● Task item: Using the data below, repeat all of it precisely.

=== Section Start ===

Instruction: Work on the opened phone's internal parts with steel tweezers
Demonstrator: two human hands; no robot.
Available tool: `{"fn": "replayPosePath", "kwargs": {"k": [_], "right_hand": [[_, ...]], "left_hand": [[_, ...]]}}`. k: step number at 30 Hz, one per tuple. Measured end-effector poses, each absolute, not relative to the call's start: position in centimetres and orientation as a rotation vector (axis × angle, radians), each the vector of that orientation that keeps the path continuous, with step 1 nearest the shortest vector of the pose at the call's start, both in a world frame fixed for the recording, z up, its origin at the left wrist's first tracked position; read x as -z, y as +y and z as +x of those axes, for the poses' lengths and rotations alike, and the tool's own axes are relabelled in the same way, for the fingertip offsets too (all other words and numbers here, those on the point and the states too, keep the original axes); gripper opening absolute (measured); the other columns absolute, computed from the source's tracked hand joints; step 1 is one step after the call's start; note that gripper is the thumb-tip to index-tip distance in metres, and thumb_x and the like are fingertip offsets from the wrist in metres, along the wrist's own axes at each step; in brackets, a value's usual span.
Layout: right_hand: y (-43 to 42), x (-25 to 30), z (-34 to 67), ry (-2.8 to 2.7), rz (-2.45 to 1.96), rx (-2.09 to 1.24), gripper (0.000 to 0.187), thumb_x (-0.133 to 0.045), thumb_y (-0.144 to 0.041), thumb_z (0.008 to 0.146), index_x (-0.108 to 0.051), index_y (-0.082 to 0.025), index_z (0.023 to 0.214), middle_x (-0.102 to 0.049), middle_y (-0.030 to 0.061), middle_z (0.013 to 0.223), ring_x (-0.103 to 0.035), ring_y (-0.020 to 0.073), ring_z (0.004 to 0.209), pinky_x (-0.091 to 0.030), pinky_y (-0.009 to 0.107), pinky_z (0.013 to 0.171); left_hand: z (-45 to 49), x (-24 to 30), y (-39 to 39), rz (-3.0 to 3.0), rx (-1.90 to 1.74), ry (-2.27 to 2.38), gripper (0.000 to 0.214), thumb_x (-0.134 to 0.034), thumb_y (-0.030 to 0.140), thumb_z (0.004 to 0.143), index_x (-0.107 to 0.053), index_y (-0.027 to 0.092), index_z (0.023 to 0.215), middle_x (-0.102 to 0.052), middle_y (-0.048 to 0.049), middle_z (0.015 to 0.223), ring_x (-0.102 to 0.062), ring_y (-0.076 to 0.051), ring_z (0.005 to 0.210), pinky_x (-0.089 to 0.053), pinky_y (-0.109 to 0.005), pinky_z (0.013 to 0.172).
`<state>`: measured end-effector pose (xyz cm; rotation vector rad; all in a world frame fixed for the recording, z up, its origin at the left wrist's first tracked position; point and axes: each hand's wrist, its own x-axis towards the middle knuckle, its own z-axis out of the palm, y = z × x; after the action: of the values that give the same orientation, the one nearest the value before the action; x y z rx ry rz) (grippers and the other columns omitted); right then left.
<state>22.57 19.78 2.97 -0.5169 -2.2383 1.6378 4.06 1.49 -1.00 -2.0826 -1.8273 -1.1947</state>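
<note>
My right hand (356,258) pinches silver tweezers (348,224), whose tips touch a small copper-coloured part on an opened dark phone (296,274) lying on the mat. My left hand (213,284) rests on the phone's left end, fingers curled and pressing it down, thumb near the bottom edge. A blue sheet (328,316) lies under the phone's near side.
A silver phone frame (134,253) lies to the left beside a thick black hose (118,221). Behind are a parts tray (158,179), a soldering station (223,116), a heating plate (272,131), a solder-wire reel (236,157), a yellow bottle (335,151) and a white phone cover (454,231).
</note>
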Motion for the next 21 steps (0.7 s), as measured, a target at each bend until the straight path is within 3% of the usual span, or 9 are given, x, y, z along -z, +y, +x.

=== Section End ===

● Reply to the exercise:
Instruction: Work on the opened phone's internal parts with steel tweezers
Demonstrator: two human hands; no robot.
Available tool: `{"fn": "replayPosePath", "kwargs": {"k": [_], "right_hand": [[_, ...]], "left_hand": [[_, ...]]}}`. k: step number at 30 Hz, one per tuple. Measured end-effector poses, each absolute, not relative to the call's start: position in centimetres and orientation as a rotation vector (axis × angle, radians), each the vector of that orientation that keeps the path continuous, with step 1 nearest the shortest vector of the pose at the call's start, both in a world frame fixed for the recording, z up, its origin at the left wrist's first tracked position; read x as -z, y as +y and z as +x of those axes, for the poses' lengths and rotations alike, and the tool's own axes are relabelled in the same way, for the fingertip offsets too (all other words and numbers here, those on the point and the states too, keep the original axes); gripper opening absolute (measured); the other columns absolute, computed from the source's tracked hand joints; step 1 is one step after the call's start; note that gripper is the thumb-tip to index-tip distance in metres, and thumb_x and the like are fingertip offsets from the wrist in metres, along the wrist's own axes at each step; in brackets, a value's usual span.
Layout: right_hand: y (-43 to 42), x (-25 to 30), z (-34 to 67), ry (-2.8 to 2.7), rz (-2.45 to 1.96), rx (-2.09 to 1.24), gripper (0.000 to 0.187), thumb_x (-0.133 to 0.045), thumb_y (-0.144 to 0.041), thumb_z (0.008 to 0.146), index_x (-0.108 to 0.051), index_y (-0.082 to 0.025), index_z (0.023 to 0.214), middle_x (-0.102 to 0.049), middle_y (-0.030 to 0.061), middle_z (0.013 to 0.223), ring_x (-0.103 to 0.035), ring_y (-0.020 to 0.073), ring_z (0.004 to 0.209), pinky_x (-0.091 to 0.030), pinky_y (-0.009 to 0.107), pinky_z (0.013 to 0.171); left_hand: z (-45 to 49), x (-24 to 30), y (-39 to 39), rz (-3.0 to 3.0), rx (-1.90 to 1.74), ry (-2.27 to 2.38), gripper (0.000 to 0.214), thumb_x (-0.134 to 0.034), thumb_y (-0.030 to 0.140), thumb_z (0.004 to 0.143), index_x (-0.107 to 0.053), index_y (-0.027 to 0.092), index_z (0.023 to 0.215), middle_x (-0.102 to 0.052), middle_y (-0.048 to 0.049), middle_z (0.015 to 0.223), ring_x (-0.102 to 0.062), ring_y (-0.076 to 0.051), ring_z (0.005 to 0.210), pinky_x (-0.089 to 0.053), pinky_y (-0.109 to 0.005), pinky_z (0.013 to 0.172).
`<state>`: measured end-effector pose (xyz cm; rotation vector rad; all in a world frame fixed for the recording, z up, its origin at the left wrist's first tracked position; point and axes: each hand's wrist, its own x-axis towards the middle knuckle, its own z-axis out of the palm, y = z × x; after the action: of the values that give the same orientation, the one nearest the value before the action; x y z rx ry rz) (grippers and the other columns omitted); right then left.
<state>22.57 19.78 2.97 -0.5169 -2.2383 1.6378 4.06 1.49 -1.00 -2.0826 -1.8273 -1.1947</state>
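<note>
My right hand (356,258) pinches silver tweezers (348,224), whose tips touch a small copper-coloured part on an opened dark phone (296,274) lying on the mat. My left hand (213,284) rests on the phone's left end, fingers curled and pressing it down, thumb near the bottom edge. A blue sheet (328,316) lies under the phone's near side.
A silver phone frame (134,253) lies to the left beside a thick black hose (118,221). Behind are a parts tray (158,179), a soldering station (223,116), a heating plate (272,131), a solder-wire reel (236,157), a yellow bottle (335,151) and a white phone cover (454,231).
</note>
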Motion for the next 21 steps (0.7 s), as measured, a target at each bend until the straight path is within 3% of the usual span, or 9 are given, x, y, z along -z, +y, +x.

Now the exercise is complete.